Aside from the relative logistical ease of studying constituents, extracts, or synthetics due to the fact that they do not run afoul of the Controlled Substances Act, these compounds stimulate the endocannabinoid system, the body’s homegrown constellation of receptors that interact with the active components of cannabis in a more tractable way than does smoked cannabis. “Harnessing that system with medications is a potentially new avenue for therapeutics,” says Mark Ware, McGill University neurologist and pain physician.
For example, Marinol is a synthetic THC drug that is used by chemotherapy patients experiencing nausea and vomiting or AIDS patients who are rapidly losing weight. It is the only FDA-approved synthetic cannabinoid, and offers an alternative to conventional therapies for these patients, though results have been mixed when comparing its effects to those of smoked cannabis, with the herbal version usually outperforming the synthetic.
This highlights one problem with going the synthetic route in the eyes of some cannabis researchers. “We shouldn’t forget that the herbal product contains multiple other constituents which may add to the effects of any one single agent,” says Ware. Also problematic are isolated cannabinoids’ tendency to be rapidly broken down in the liver and the difficulty in determining optimal doses.
As the political and social storm around medical cannabis continues to brew, most researchers who have seriously tested the drug’s therapeutic properties lament their inability to freely study it in a medical context. “The [cannabis] laws date to a time when what we knew about marijuana was voodoo,” says Mayo Clinic psychiatrist Michael Bostwick. “[The drug] can’t be applied to humans and to therapeutics because the laws don’t permit it to be done. The whole attitude towards medical marijuana is just irrational.”

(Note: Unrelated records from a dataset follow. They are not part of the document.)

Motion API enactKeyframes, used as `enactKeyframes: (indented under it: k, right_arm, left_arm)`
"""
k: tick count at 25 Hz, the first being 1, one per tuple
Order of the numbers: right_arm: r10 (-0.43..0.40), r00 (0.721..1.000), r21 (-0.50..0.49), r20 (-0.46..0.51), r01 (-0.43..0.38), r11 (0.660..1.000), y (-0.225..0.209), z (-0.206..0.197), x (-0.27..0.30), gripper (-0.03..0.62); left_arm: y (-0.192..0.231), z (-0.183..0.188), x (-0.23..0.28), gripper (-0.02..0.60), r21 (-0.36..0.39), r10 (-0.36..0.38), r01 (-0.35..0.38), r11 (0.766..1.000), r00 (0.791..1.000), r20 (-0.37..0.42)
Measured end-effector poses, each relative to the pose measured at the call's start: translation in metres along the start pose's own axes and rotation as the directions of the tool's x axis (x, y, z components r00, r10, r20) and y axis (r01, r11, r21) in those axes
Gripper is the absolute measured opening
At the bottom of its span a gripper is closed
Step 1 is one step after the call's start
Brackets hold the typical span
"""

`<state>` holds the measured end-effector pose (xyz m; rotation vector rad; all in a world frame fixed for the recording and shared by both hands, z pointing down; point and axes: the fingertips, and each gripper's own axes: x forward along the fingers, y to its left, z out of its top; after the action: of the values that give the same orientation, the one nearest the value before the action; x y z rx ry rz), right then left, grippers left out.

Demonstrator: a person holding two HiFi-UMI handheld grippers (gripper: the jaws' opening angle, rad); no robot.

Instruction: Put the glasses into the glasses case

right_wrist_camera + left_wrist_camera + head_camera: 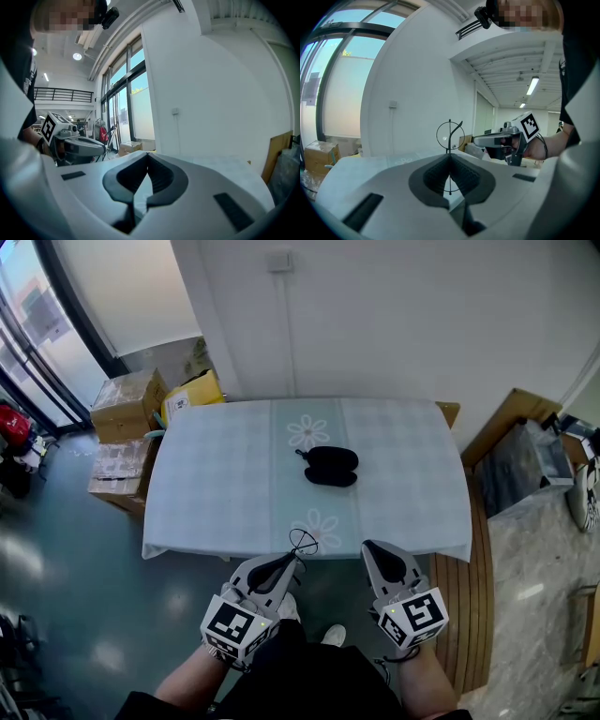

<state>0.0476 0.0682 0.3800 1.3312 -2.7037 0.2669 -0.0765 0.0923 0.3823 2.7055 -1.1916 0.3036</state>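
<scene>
head view steeply above table (216, 484), gripper views low near its edge, sharing wall (417, 93)

Grey L claw (296, 561), R claw (367, 546), b&w cubes (234, 626) (417, 612)

Table (403, 474) stands before the wall, with the glasses case (331, 466) lying on it near the middle. Cardboard boxes (127, 404) sit on the floor to the table's left. In front of the near edge, the left gripper (294, 562) and right gripper (368, 547) are side by side, apart. The glasses (302, 542) stand upright, pinched between the left gripper's jaws, over that edge.
</scene>
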Motion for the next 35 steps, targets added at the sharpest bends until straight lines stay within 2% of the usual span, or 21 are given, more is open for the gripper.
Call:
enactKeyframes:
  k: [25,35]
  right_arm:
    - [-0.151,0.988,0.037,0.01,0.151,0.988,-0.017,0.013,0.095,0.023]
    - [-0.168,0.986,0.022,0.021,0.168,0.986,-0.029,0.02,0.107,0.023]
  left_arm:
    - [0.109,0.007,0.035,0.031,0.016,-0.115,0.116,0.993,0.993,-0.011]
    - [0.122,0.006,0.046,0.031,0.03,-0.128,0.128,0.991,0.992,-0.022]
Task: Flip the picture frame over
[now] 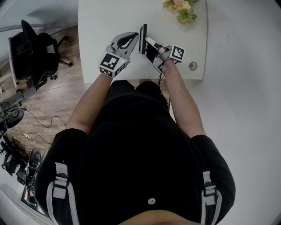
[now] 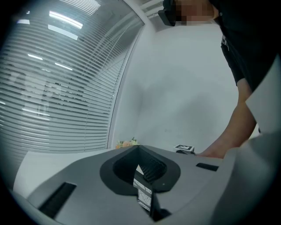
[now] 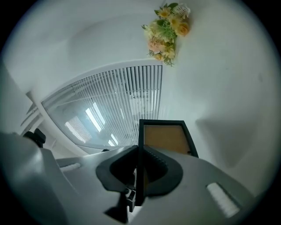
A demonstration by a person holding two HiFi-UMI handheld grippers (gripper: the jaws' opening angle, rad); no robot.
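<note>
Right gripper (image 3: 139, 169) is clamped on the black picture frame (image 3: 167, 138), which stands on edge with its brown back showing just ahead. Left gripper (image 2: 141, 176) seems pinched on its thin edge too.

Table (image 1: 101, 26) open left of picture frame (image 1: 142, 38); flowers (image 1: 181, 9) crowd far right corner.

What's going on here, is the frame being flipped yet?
A person at a white table has the picture frame standing on its edge, roughly mid-flip. The right gripper is clamped on the frame, with its brown backing showing in that gripper's view. The left gripper looks shut on it from the other side. Flowers sit farther back, apart from the frame.
</note>
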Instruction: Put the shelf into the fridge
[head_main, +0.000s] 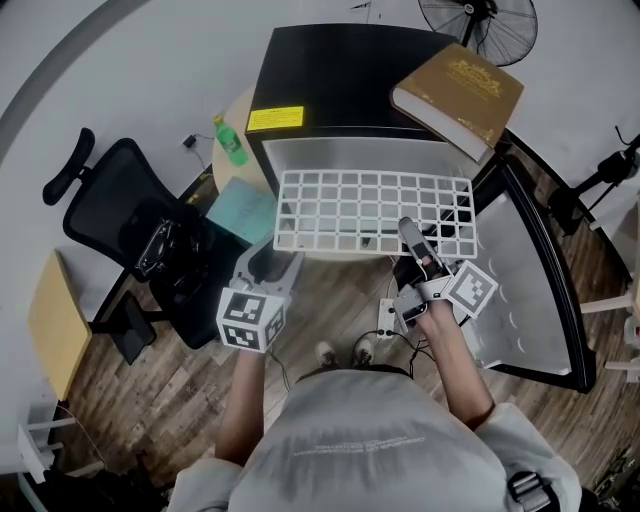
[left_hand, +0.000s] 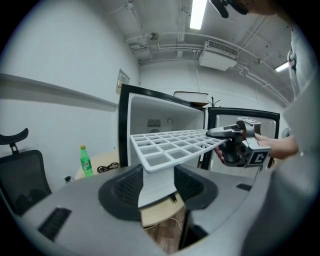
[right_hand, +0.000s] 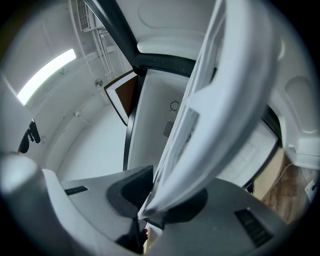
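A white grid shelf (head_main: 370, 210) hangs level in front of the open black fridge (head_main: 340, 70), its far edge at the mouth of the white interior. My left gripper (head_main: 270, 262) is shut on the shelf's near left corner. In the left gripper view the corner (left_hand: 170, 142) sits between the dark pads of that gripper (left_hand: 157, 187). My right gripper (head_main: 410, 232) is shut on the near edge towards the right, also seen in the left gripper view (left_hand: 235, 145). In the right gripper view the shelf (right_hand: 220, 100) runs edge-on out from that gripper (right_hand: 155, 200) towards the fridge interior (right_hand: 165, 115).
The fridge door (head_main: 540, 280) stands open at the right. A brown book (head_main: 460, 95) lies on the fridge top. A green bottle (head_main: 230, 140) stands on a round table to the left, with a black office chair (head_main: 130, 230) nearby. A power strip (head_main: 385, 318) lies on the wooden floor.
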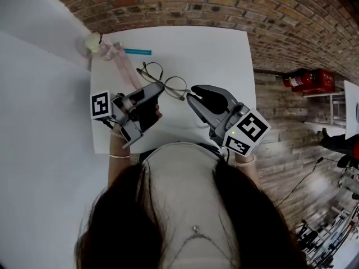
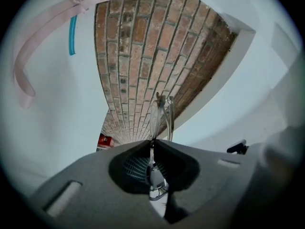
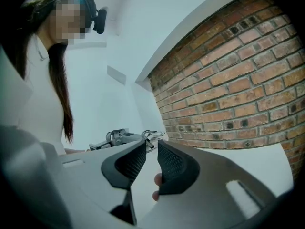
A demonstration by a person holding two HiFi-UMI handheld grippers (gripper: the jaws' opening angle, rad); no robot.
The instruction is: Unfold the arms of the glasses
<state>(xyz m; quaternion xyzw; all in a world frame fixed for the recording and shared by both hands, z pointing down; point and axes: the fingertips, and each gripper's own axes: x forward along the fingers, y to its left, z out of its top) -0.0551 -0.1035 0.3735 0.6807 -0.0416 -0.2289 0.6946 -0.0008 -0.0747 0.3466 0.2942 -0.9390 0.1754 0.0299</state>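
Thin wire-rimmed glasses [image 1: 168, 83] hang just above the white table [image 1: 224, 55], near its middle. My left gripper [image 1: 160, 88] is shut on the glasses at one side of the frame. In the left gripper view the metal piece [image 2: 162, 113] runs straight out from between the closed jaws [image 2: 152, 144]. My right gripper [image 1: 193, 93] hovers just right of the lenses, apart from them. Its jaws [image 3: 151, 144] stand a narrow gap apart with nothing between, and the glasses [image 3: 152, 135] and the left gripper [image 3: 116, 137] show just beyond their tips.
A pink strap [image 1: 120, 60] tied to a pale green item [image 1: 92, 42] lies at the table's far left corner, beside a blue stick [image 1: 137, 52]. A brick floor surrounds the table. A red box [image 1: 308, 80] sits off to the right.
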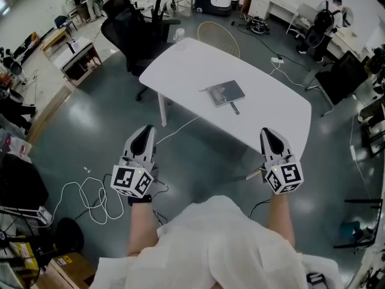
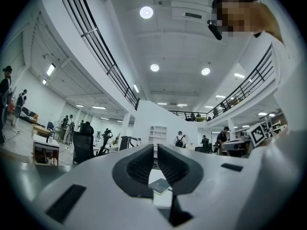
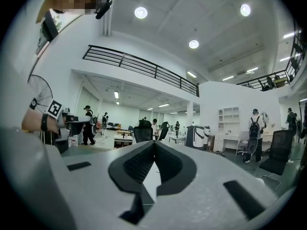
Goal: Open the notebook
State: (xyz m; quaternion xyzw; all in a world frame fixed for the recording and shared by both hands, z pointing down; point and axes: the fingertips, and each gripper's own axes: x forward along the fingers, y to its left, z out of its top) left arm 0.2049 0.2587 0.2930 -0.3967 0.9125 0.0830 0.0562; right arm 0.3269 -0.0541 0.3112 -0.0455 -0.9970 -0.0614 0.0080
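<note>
On the white table [image 1: 271, 104]: the notebook [image 1: 225, 93] lies flat and closed, grey cover up, near the middle of the top.
At the notebook's near right corner: a thin dark pen-like item [image 1: 234, 107]; touching or just beside, I cannot tell which.
My left gripper [image 1: 146, 130]: held in the air short of the table's near edge, well apart from the notebook; my jaws are drawn together at the tips with nothing between them.
My right gripper [image 1: 269, 132]: level with the left one, its tip by the table's near edge; jaws pressed tip to tip, empty.
Left gripper view: the notebook [image 2: 160, 186] shows low down through the hollow between my pads, lying on the table ahead.
Behind the table: a black office chair [image 1: 129, 26].
On the grey floor: white cable loops [image 1: 90, 197] to the left of my left gripper.
</note>
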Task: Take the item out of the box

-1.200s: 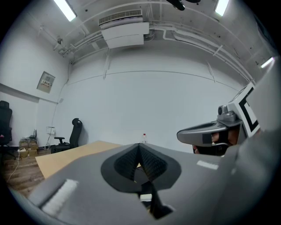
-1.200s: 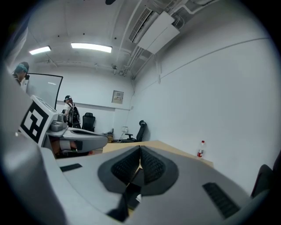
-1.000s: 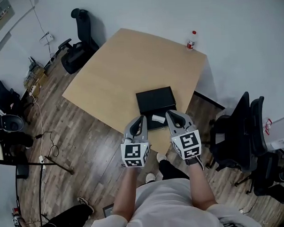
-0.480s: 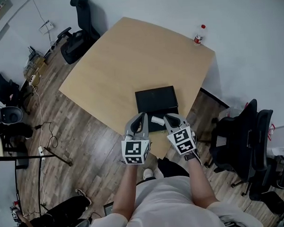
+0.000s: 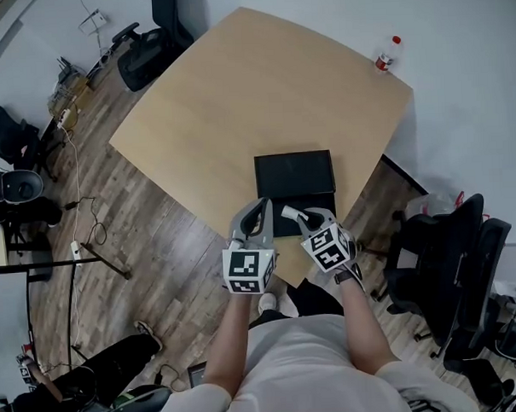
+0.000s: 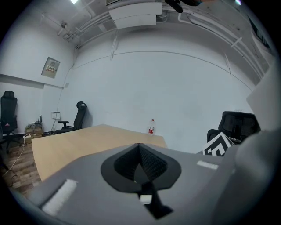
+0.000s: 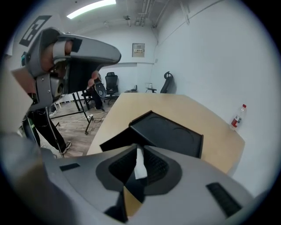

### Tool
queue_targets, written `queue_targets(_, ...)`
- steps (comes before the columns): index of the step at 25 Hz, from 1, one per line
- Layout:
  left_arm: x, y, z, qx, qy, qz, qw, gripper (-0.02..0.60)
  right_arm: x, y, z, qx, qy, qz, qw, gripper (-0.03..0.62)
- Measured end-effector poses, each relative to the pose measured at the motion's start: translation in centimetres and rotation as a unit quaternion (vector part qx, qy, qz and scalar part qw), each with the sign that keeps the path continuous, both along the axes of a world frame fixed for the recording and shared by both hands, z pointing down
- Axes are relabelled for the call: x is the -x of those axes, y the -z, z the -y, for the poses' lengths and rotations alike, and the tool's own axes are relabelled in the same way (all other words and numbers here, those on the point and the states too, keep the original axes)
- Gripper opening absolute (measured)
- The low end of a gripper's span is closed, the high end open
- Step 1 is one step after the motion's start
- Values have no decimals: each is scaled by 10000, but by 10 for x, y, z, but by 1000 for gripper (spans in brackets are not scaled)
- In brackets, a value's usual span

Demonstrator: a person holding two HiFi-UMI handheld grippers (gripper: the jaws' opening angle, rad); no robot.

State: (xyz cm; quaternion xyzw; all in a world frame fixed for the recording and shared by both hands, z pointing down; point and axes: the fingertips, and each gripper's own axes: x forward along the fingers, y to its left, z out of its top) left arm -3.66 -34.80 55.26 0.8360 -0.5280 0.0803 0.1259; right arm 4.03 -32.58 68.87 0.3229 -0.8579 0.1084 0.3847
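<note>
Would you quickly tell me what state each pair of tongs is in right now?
Left tongs: closed, nothing between them.
Right tongs: starting to open, with a small white item pinched between them.

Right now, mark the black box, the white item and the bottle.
black box (image 5: 295,174), head view, centre of its flat top face.
white item (image 7: 139,165), right gripper view, middle of the white strip.
bottle (image 5: 387,56), head view, mid-body.
</note>
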Motion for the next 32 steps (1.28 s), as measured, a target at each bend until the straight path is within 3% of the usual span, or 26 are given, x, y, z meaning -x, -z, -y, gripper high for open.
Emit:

For its part, the NIH claims that studying smoked marijuana is fair game. “Research projects seeking to determine the therapeutic potential of smoked marijuana are considered under the same criteria as any other project submitted for NIH funding,” the agency wrote in an e-mail to The Scientist. “Investigator-initiated applications for NIH funding are evaluated by peer-review groups composed of scientists from outside the NIH. The peer-review group evaluates the scientific and technical merit of the proposed research.” That said, the NIH’s Research Portfolio online Reporting Tools (RePORT) database lists many more active projects focusing on molecular components of cannabis or marijuana as a harmful drug than it does projects seeking to probe the potential medical benefits of smoking cannabis. Still, officials at the HHS also claim that the US government is game to fund studies of medical marijuana. “We’re very open to people submitting applications and trying to make [evaluating medical marijuana study proposals] a transparent and efficient process,” says Sarah Wattenberg, senior advisor for substance abuse policy at HHS. “In order for us to move this forward at all, we have to take the politics and stigma away, deal with it as a therapeutic class, and give people what science there is,” says Ware.
Particularly vexing to Ware is that so many people all over the world are using marijuana either recreationally or for the treatment of some ailment, legally or more often illegally, while science is forced to sit idly by and miss out on all that potential data. “We have so many people who are already doing the drug in one form or another in some sort of legal framework, but they’re not being involved in any type of research,” he says. “There’s kind of a huge natural experiment going on right now, and we’re not learning from it.”